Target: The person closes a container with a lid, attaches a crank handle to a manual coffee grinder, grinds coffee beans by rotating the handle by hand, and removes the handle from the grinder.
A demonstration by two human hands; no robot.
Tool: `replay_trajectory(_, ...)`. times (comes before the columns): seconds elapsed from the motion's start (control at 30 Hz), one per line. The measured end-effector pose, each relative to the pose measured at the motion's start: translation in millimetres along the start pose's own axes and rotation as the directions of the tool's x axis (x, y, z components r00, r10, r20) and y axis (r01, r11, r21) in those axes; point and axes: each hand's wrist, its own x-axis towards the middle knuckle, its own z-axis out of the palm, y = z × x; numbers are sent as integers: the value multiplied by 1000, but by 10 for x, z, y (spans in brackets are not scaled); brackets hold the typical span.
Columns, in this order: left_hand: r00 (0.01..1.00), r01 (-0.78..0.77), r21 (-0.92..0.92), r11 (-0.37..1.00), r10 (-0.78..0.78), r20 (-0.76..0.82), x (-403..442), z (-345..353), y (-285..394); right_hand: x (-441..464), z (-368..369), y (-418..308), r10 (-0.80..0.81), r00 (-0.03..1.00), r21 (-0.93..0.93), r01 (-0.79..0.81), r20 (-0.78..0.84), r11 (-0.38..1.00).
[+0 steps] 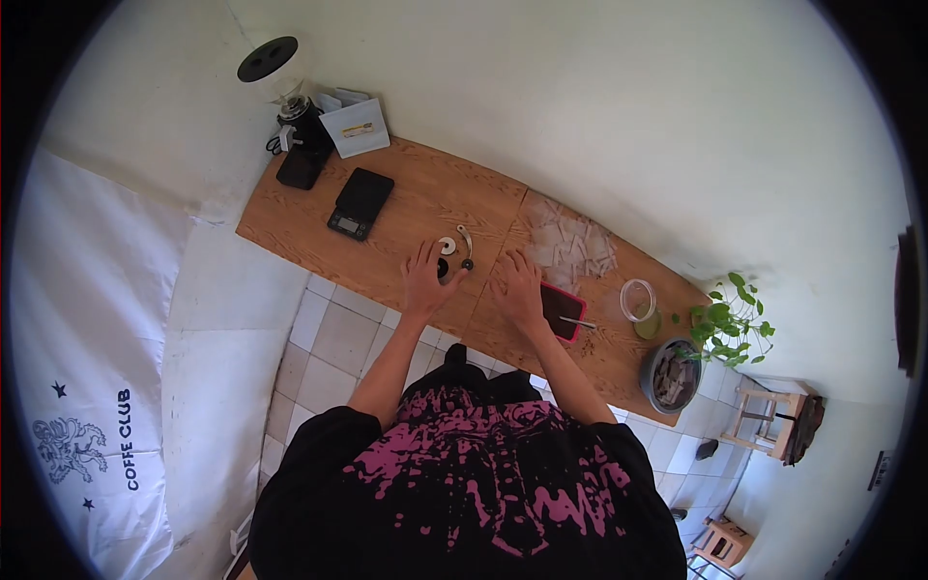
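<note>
My left hand (pixel 423 282) rests low over the wooden table with its fingers apart. Between its thumb and fingers is a small black round part (pixel 443 268); I cannot tell if they touch it. Just beyond the fingertips lies a pale metal ring-shaped disc (pixel 448 246). A curved metal crank handle (pixel 464 239) with a black knob lies by the thumb. My right hand (pixel 519 292) is spread, palm down, at the table beside a pink-red tray (pixel 584 309) holding dark brown grounds. A spoon-like metal utensil (pixel 577 323) lies across that tray.
Left on the table (pixel 425 169) are a black digital scale (pixel 362 203), an electric coffee grinder (pixel 302 126) and a white pouch (pixel 356 128). Several sachets (pixel 572 242) are spread at right, near a clear tub (pixel 638 300), a grey bucket (pixel 650 372) and a plant (pixel 737 319).
</note>
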Motion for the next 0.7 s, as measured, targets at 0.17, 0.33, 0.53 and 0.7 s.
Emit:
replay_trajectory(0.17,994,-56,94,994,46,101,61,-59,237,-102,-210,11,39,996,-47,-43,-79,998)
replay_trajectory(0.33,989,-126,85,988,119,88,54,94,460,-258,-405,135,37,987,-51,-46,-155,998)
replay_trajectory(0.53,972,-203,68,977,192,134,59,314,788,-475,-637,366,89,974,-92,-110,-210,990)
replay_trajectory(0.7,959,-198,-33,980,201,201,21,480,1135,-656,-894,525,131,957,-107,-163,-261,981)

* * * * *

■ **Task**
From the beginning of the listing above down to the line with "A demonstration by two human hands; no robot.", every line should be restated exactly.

■ **Problem solution**
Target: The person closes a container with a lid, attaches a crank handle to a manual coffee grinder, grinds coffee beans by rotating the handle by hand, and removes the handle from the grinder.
A demonstration by two human hands; no robot.

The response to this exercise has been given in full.